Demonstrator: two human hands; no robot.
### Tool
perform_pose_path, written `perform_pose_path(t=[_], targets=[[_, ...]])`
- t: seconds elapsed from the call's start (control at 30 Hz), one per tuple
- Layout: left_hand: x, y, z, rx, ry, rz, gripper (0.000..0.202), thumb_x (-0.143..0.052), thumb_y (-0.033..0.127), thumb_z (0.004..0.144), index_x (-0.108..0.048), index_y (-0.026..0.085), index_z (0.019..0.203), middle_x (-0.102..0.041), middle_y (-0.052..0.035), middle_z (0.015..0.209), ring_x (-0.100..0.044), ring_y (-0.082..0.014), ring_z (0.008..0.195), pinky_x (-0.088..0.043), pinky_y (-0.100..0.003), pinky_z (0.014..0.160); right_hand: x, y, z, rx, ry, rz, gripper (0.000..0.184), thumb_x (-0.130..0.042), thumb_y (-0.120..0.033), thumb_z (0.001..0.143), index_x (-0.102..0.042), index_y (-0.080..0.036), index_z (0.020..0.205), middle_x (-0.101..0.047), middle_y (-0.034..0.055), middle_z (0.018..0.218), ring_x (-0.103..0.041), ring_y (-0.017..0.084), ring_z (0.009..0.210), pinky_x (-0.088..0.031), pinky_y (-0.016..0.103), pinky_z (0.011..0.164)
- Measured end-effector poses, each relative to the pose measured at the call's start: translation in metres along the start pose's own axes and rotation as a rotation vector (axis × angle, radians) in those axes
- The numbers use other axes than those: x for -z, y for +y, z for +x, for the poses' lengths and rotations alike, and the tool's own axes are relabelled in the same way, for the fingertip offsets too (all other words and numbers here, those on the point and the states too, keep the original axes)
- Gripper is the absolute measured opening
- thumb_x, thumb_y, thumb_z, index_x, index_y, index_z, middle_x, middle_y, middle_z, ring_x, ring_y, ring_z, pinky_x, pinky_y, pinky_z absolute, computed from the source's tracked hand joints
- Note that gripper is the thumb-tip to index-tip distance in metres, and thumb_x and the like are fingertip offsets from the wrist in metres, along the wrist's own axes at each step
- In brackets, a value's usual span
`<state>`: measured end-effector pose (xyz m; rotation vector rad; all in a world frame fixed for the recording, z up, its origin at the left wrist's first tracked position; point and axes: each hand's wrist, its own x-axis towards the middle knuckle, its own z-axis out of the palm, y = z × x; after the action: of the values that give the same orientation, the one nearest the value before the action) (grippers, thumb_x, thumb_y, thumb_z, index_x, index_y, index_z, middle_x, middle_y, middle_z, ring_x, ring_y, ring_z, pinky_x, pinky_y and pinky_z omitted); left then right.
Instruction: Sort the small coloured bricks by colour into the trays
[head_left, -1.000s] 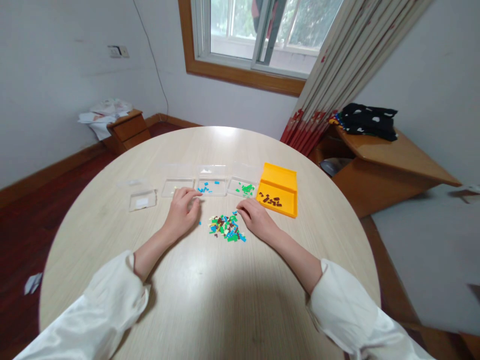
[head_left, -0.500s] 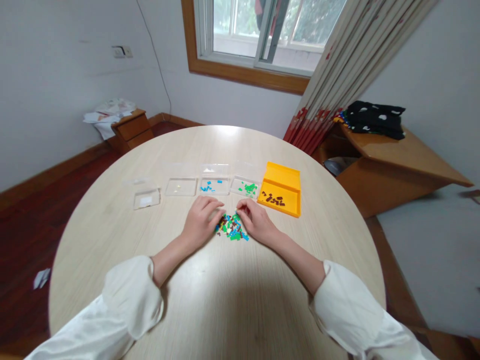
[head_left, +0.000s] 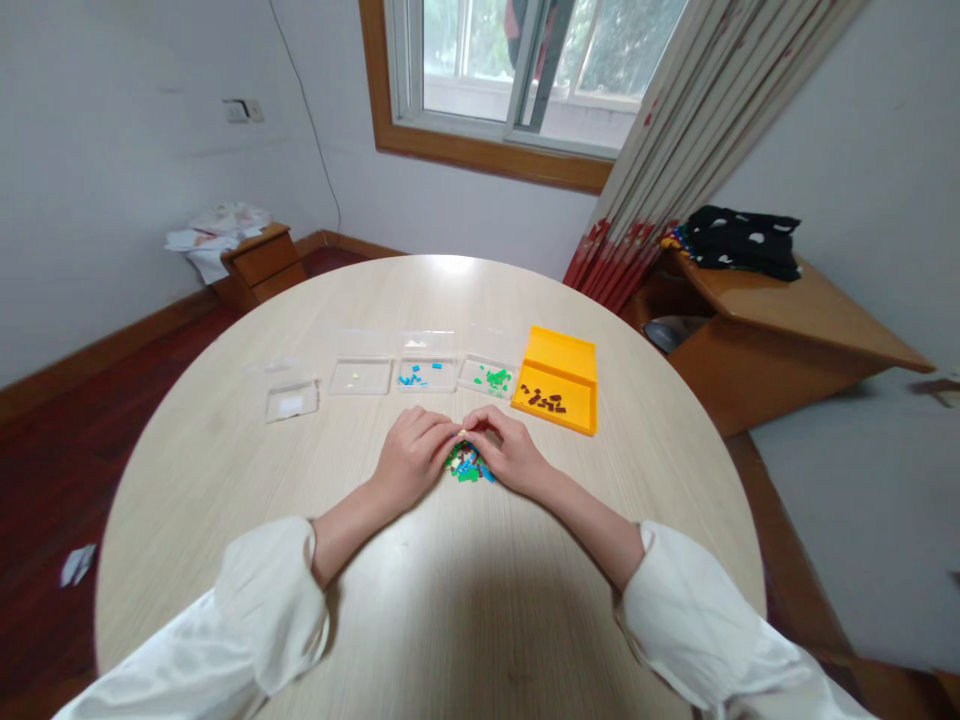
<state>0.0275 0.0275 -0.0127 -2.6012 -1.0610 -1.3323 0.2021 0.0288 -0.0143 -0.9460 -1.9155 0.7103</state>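
A small pile of building bricks point(head_left: 470, 468) in green, blue, brown and cream lies on the round table. Above its far edge, my left hand point(head_left: 416, 450) and my right hand point(head_left: 510, 452) meet fingertip to fingertip, both in a pinch. A tiny pale brick point(head_left: 463, 433) shows between the fingertips. It is too small to make out in detail. My fingers hide part of the pile.
Beyond my hands stand clear boxes with cream bricks point(head_left: 355, 376), blue bricks point(head_left: 412, 378) and green bricks point(head_left: 496, 380). A yellow box point(head_left: 592, 405) holds brown bricks. A small clear box point(head_left: 313, 398) with a white label sits at the left.
My hands have come together over the pile, and the gap between them has closed. A pale brick now shows at the fingertips. One fewer cream piece shows in its box.
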Motion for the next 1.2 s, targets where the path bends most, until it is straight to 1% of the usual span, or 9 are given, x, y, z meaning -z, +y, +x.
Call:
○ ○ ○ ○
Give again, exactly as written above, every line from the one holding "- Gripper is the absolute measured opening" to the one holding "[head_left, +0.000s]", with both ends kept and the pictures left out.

- Gripper is the absolute measured opening
- thumb_x, thumb_y, thumb_z, index_x, index_y, index_z, middle_x, middle_y, middle_z, ring_x, ring_y, ring_z, pinky_x, pinky_y, pinky_z absolute, computed from the source's tracked hand joints
- Note that gripper is the thumb-tip to index-tip distance in metres, and thumb_x and the like are fingertip offsets from the wrist in metres, along the wrist's own axes at each step
- In brackets, a value's usual span
`<state>`: measured end-effector pose (xyz m; rotation vector rad; all in a world frame fixed for the recording, z up, its origin at the left wrist's first tracked position; point and axes: each hand's wrist, its own x-axis towards the middle knuckle, its own z-axis out of the palm, y = z × x; after the action: of the values that give the same orientation, the one nearest the value before the action) (grippers, thumb_x, thumb_y, thumb_z, index_x, index_y, index_z, middle_x, middle_y, middle_z, ring_x, ring_y, ring_z, pinky_x, pinky_y and pinky_z omitted); left then right.
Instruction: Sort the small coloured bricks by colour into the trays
[head_left, -1.000s] 
[head_left, -0.500s] 
[head_left, +0.000s] 

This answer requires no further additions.